Task item:
Starting at the line that has "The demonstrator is" and stopping after the line that has "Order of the", reproduce the listing below exactly; omit everything else.

—————

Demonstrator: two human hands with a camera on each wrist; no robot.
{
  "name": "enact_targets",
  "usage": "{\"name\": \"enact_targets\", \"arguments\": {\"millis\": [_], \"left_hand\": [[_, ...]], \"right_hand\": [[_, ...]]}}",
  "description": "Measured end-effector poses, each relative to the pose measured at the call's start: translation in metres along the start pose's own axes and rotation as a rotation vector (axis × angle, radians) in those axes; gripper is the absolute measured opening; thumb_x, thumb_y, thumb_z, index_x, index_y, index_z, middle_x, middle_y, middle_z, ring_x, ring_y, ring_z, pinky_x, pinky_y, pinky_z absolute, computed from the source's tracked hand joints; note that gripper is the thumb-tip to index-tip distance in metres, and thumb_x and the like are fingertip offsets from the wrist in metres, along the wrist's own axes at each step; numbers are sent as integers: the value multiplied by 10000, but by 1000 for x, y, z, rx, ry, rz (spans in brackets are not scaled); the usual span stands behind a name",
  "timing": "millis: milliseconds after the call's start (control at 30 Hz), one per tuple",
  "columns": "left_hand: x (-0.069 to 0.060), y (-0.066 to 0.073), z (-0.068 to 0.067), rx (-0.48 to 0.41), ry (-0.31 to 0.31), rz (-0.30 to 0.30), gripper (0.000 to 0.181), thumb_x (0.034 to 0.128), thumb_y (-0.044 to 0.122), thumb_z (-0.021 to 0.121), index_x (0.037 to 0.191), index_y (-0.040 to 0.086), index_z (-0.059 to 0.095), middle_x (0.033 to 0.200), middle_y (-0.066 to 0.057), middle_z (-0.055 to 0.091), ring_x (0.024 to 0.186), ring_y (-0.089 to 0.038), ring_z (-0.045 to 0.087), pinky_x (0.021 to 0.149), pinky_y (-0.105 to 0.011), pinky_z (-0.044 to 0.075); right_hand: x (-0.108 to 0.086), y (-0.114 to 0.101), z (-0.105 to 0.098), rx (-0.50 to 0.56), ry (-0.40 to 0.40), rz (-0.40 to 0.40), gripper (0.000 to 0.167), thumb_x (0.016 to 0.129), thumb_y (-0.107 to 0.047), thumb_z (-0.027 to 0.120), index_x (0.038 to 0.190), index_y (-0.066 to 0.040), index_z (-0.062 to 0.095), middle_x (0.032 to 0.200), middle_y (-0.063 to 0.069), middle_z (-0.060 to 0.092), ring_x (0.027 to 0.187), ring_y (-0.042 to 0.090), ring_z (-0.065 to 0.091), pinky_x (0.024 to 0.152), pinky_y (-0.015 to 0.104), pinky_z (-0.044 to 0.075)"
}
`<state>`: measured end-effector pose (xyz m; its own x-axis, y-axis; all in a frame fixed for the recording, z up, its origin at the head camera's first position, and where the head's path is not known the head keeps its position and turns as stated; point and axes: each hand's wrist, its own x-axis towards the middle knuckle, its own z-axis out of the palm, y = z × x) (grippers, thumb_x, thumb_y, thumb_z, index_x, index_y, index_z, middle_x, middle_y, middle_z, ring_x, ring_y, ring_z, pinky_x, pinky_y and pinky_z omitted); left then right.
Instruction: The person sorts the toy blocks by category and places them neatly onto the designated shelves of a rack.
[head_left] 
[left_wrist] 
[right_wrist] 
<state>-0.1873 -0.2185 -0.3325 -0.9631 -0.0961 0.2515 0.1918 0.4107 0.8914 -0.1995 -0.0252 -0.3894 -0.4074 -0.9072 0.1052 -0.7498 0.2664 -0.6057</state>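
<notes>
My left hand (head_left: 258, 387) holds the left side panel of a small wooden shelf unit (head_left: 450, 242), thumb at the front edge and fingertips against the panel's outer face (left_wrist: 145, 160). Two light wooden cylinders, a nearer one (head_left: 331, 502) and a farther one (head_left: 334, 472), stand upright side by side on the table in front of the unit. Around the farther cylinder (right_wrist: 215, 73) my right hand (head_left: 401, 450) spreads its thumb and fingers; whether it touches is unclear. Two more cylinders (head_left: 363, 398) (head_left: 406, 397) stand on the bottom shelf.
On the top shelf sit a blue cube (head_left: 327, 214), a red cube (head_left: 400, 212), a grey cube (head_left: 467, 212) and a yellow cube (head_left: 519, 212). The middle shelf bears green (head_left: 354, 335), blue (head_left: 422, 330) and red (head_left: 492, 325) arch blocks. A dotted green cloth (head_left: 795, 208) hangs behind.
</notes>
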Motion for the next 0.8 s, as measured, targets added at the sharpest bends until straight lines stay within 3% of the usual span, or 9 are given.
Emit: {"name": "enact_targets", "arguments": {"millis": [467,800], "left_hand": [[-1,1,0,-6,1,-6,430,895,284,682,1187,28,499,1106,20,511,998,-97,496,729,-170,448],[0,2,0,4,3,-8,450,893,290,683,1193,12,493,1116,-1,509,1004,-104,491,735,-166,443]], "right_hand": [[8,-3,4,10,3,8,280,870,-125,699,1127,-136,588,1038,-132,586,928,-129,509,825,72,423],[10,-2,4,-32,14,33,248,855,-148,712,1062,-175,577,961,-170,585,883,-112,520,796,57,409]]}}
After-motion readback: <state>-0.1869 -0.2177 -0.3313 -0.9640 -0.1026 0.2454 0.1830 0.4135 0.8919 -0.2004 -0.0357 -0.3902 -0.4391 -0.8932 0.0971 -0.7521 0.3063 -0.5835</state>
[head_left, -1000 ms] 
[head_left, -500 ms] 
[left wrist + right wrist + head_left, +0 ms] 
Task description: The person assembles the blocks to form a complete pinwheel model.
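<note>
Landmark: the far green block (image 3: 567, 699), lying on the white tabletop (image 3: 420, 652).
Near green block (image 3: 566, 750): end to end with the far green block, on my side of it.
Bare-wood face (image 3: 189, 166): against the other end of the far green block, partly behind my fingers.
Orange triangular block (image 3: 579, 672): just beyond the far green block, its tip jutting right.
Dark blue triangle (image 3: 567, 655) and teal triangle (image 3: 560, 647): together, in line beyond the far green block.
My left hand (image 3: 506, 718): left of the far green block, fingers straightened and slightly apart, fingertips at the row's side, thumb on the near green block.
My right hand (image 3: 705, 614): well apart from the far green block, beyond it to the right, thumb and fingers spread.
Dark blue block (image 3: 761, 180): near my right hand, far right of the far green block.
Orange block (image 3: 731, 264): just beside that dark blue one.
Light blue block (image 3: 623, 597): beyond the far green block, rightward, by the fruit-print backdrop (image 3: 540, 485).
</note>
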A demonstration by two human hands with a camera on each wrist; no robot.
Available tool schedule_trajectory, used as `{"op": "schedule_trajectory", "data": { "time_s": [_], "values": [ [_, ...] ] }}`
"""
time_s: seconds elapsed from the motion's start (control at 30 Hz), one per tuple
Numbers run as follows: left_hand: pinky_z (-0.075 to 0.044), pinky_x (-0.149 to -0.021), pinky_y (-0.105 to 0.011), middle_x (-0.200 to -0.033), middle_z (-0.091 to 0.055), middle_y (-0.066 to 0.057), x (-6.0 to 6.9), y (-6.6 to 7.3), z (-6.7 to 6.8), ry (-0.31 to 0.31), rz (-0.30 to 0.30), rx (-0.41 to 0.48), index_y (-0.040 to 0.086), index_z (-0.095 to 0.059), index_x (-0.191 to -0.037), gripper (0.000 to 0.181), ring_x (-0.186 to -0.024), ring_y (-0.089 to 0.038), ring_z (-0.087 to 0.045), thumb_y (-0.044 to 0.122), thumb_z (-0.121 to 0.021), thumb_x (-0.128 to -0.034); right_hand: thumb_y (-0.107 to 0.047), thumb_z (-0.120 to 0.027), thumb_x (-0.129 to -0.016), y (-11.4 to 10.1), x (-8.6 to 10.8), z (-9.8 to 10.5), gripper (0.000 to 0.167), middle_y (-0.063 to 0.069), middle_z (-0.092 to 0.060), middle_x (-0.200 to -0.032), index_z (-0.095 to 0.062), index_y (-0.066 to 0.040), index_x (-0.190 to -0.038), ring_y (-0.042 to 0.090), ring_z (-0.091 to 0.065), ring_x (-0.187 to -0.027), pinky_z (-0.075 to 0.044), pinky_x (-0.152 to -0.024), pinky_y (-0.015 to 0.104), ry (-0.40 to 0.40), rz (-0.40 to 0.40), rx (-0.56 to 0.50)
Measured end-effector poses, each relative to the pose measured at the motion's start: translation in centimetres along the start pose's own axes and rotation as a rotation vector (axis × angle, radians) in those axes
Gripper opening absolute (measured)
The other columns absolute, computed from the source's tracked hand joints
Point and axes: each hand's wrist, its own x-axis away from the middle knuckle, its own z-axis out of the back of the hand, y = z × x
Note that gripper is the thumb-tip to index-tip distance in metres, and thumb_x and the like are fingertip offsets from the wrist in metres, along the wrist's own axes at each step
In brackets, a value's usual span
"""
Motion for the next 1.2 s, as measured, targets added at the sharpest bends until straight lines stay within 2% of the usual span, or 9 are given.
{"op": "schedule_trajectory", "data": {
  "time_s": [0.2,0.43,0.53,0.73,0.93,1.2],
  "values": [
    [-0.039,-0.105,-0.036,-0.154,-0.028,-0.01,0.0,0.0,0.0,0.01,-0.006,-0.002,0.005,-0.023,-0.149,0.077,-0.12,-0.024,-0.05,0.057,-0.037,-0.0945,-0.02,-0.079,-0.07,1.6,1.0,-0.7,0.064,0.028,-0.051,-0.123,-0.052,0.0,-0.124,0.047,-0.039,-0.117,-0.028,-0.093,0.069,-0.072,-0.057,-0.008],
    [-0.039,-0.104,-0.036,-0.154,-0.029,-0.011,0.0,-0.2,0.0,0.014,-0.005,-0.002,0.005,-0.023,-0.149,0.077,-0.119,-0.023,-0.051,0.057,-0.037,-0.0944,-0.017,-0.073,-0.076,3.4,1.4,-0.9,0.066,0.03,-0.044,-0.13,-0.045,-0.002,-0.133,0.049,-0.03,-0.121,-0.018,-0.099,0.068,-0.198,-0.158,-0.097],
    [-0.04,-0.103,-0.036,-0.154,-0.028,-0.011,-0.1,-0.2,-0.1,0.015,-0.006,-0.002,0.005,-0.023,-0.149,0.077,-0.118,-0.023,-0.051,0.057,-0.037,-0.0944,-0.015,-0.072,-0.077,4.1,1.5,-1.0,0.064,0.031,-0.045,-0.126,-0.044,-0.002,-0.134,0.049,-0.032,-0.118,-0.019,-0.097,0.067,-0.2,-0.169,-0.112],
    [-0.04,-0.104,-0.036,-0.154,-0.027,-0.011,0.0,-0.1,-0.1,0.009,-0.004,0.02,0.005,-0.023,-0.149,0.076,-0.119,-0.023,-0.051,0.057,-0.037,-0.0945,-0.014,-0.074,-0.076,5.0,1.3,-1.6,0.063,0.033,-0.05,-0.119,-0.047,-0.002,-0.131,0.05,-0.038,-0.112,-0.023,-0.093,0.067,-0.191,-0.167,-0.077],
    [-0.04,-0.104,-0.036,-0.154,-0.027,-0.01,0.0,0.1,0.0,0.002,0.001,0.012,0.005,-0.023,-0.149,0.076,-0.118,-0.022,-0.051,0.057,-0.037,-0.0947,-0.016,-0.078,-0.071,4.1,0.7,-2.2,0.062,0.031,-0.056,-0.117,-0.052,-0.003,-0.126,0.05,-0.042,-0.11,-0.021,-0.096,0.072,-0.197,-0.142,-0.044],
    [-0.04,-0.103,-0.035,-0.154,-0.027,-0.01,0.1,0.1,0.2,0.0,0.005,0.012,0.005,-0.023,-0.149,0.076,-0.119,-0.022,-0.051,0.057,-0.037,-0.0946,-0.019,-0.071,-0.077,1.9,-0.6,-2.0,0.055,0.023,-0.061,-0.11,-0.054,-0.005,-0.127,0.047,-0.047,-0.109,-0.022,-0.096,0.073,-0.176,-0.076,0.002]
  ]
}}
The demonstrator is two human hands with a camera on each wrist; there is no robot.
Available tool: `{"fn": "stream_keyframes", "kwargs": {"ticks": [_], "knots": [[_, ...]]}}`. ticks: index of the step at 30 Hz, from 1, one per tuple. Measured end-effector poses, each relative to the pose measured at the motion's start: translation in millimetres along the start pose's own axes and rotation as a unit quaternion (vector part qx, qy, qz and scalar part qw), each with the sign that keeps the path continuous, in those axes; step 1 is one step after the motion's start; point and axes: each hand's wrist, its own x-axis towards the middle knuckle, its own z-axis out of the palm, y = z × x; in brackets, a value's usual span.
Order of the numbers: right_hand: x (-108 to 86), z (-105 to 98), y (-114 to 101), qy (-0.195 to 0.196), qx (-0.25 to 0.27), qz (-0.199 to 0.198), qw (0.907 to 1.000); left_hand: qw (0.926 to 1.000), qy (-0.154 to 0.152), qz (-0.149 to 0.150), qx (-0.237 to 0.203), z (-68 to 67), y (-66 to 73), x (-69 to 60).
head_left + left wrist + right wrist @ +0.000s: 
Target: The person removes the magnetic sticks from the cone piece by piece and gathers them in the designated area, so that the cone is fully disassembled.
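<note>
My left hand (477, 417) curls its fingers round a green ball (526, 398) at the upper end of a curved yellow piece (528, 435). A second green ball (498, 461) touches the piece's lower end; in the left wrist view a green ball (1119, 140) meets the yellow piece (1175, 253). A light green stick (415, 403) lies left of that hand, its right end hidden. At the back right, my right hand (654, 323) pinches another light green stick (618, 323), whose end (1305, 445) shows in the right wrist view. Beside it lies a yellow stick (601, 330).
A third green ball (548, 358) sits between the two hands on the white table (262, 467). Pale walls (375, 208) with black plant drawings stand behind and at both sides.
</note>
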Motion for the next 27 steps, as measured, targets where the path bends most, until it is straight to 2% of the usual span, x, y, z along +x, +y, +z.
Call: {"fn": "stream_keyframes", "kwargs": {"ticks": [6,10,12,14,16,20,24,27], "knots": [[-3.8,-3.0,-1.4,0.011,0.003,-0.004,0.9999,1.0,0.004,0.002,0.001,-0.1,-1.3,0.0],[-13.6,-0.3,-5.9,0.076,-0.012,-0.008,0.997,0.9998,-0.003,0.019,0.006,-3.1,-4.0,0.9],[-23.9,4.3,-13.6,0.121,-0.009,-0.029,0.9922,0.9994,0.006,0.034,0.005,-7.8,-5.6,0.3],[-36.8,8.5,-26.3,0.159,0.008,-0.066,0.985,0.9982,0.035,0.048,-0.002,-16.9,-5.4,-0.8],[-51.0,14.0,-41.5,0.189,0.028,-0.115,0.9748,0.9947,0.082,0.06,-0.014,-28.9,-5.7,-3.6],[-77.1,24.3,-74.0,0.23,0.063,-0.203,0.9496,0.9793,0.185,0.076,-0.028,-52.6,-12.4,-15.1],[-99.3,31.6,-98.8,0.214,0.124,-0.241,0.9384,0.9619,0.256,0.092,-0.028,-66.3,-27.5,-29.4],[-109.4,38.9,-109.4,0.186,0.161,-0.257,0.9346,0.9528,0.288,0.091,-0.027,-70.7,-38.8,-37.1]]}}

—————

Response below:
The demonstrator is two human hands with a camera on each wrist; there is no robot.
Available tool: `{"fn": "stream_keyframes", "kwargs": {"ticks": [_], "knots": [[_, ...]]}}`. ticks: index of the step at 30 Hz, from 1, one per tuple. Measured end-effector poses, each relative to the pose measured at the motion's start: translation in millimetres along the start pose's own axes and rotation as a unit quaternion (vector part qx, qy, qz and scalar part qw), each with the sign that keeps the path continuous, in those axes; step 1 is one step after the motion's start; point and axes: each hand's wrist, its own x-axis towards the middle knuckle, its own z-axis out of the palm, y = z × x; in brackets, a value's usual span.
Order of the numbers: right_hand: x (-108 to 86), z (-105 to 98), y (-114 to 101), qy (-0.195 to 0.196), qx (-0.25 to 0.27), qz (-0.199 to 0.198), qw (0.907 to 1.000); left_hand: qw (0.926 to 1.000), qy (-0.154 to 0.152), qz (-0.149 to 0.150), qx (-0.237 to 0.203), z (-68 to 67), y (-66 to 73), x (-69 to 60).

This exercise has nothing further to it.